● What you will do: Please filter the data below down to the lines holding the string "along".

Material for this exercise below:

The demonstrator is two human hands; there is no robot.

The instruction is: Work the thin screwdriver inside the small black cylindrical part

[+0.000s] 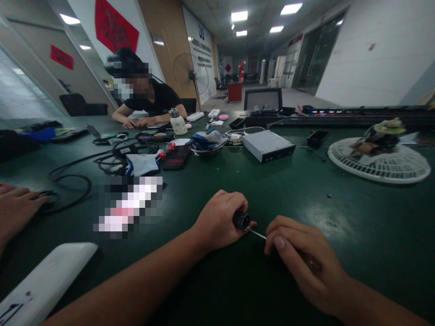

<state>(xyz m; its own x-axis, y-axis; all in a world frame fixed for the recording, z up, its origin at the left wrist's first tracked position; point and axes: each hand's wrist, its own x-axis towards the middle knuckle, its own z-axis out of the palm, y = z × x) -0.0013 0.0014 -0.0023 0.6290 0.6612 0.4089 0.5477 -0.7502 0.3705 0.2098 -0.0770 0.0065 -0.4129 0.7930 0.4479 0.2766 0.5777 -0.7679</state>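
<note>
Green-topped workbench (272,194), office hall (258,86) behind; head view only. Left hand (217,222) is clamped on a small screwdriver (241,220), its thin shaft angled toward the right hand (301,258), apparently for control. Right fingers (282,237) are curled over a blurred brownish item (311,261); whether it is gripped cannot be told. Black cables (112,158) are kept well apart.

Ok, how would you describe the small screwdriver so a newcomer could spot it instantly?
On the dark green workbench, look front and centre. The left hand grips a black-handled screwdriver, set apart by its thin steel shaft pointing at the right hand.
</note>
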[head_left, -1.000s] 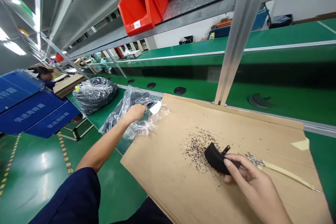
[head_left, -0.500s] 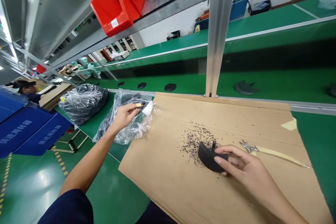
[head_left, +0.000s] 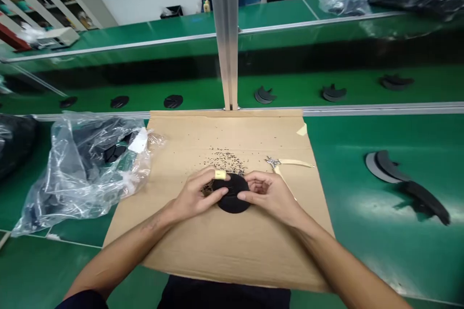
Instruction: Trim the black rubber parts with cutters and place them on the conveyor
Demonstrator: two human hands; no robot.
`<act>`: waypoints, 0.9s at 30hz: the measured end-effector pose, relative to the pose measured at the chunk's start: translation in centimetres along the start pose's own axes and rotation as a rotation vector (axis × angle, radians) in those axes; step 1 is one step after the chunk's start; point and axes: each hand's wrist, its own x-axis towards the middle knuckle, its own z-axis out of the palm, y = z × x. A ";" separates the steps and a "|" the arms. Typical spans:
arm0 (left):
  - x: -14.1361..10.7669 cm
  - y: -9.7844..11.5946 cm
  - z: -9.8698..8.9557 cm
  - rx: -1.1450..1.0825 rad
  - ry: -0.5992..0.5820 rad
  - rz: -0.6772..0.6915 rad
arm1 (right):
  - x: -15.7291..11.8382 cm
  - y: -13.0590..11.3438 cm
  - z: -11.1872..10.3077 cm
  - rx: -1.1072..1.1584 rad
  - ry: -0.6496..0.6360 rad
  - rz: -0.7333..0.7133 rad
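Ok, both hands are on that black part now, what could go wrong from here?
The snips lie open-tipped just beyond the right hand; a careless reach could nick a finger. Black trimmings litter the cardboard beside the black round part, so bits might cling to it. The left hand has a taped fingertip, which may dull its grip.

A clear plastic bag (head_left: 83, 164) of dark parts lies on the green table (head_left: 362, 212), touching the left edge of a cardboard sheet (head_left: 224, 246). Small snips (head_left: 286, 162) rest on the cardboard beside scattered black trimmings (head_left: 223, 157). Curved black pieces (head_left: 406, 186) lie well apart on the right.
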 end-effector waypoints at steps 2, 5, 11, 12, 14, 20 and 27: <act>-0.3 -0.3 0.3 0.006 -0.005 -0.001 | -0.1 0.1 0.1 -0.021 0.010 -0.015; -0.6 -0.4 0.4 0.023 -0.006 0.008 | 0.0 0.2 0.2 -0.052 0.034 -0.040; -0.8 -0.3 0.3 0.029 -0.014 0.025 | 0.0 0.1 0.3 -0.083 0.046 -0.073; -0.8 -0.3 0.3 0.028 -0.013 0.029 | 0.0 0.0 0.4 -0.089 0.047 -0.075; -0.8 -0.2 0.4 0.032 -0.008 0.039 | -0.1 0.0 0.4 -0.092 0.050 -0.079; -0.7 0.0 0.4 0.046 0.021 0.065 | -0.3 0.2 0.4 -0.153 0.062 -0.176; 0.1 0.2 -0.3 -0.050 0.027 0.037 | -0.8 -0.4 0.6 -0.514 0.114 -0.709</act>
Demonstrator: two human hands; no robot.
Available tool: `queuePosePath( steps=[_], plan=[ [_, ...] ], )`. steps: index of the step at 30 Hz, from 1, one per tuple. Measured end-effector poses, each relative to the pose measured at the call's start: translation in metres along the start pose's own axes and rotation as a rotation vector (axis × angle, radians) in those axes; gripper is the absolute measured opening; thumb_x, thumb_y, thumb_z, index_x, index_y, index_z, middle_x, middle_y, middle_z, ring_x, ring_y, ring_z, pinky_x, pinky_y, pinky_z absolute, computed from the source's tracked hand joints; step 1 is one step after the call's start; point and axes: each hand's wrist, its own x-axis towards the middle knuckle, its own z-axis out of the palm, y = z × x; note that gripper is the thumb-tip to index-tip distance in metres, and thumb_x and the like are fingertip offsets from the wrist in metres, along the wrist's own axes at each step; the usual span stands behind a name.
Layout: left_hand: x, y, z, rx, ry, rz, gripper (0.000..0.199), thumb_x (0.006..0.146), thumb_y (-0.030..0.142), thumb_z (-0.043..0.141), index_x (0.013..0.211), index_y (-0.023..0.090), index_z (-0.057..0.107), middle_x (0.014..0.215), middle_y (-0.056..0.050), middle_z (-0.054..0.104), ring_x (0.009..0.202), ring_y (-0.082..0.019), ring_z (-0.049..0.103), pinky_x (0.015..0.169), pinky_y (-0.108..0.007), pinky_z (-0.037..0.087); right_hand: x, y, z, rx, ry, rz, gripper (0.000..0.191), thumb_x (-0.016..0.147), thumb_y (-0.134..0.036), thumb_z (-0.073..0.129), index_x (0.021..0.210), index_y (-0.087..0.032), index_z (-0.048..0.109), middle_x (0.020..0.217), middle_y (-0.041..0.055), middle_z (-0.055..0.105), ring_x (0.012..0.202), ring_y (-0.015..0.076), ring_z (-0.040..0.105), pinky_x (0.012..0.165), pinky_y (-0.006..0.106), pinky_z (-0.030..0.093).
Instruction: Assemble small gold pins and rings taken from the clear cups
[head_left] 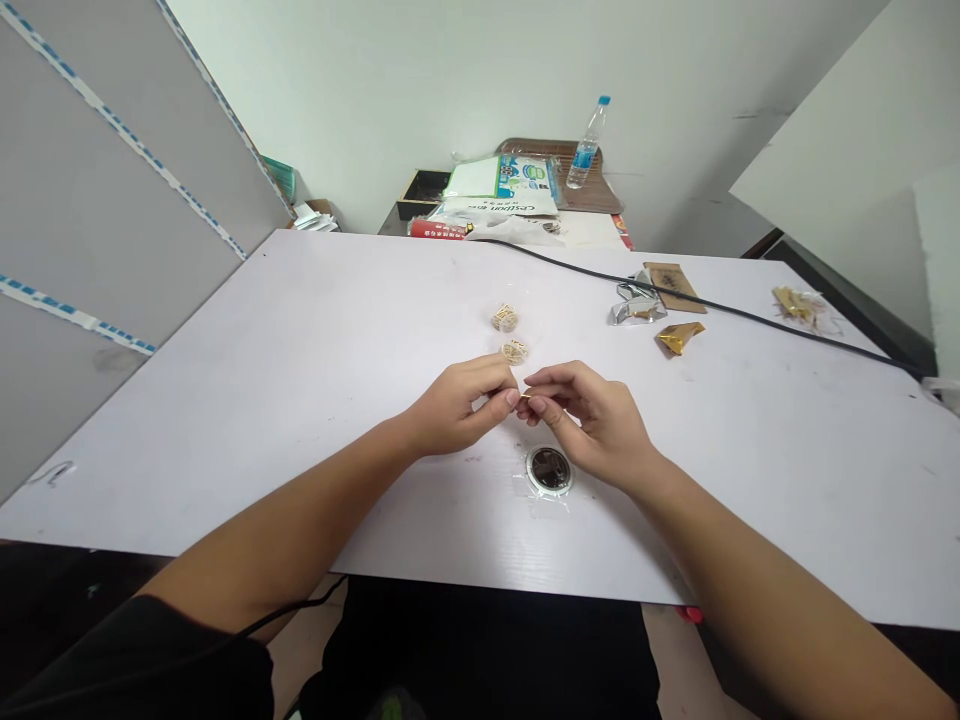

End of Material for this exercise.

● Written answer:
`<act>`: waypoints, 0.9s at 30hz: the measured end-effector pose, relative to the pose measured at the chunk's start: translation in centimetres along the start pose's own axes and rotation as a rotation vector (axis × angle, radians) in those axes; step 1 is one step after the chunk's start; point and axes: each hand's wrist, its own x-axis towards the middle knuckle, its own z-axis out of the palm, y = z × x. A ";" separates the steps and a "|" the arms. Typical spans:
Available tool: `queuePosePath( steps=[_], plan=[ [_, ...] ], )`. steps: index of the step at 30 Hz, from 1, one per tuple. Measured end-effector poses, each relative to the pose measured at the call's start: translation in metres along the start pose's own axes and rotation as a rotation vector (axis × angle, radians) in those axes; gripper is the absolute measured opening; thumb_x, thumb_y, thumb_z, index_x, index_y, index_z, middle_x, middle_y, middle_z, ring_x, ring_y, ring_z, pinky_x, pinky_y, pinky_z absolute, computed from the source's tracked hand joints; step 1 is one step after the call's start; point and axes: each hand's wrist, its own x-axis towards the middle knuckle, its own z-axis out of the palm, y = z × x; note that gripper is the thumb-tip to index-tip distance in metres, and thumb_x and the like are fingertip offsets from the wrist in metres, along the wrist's own axes at each step; the usual span stands behind a name.

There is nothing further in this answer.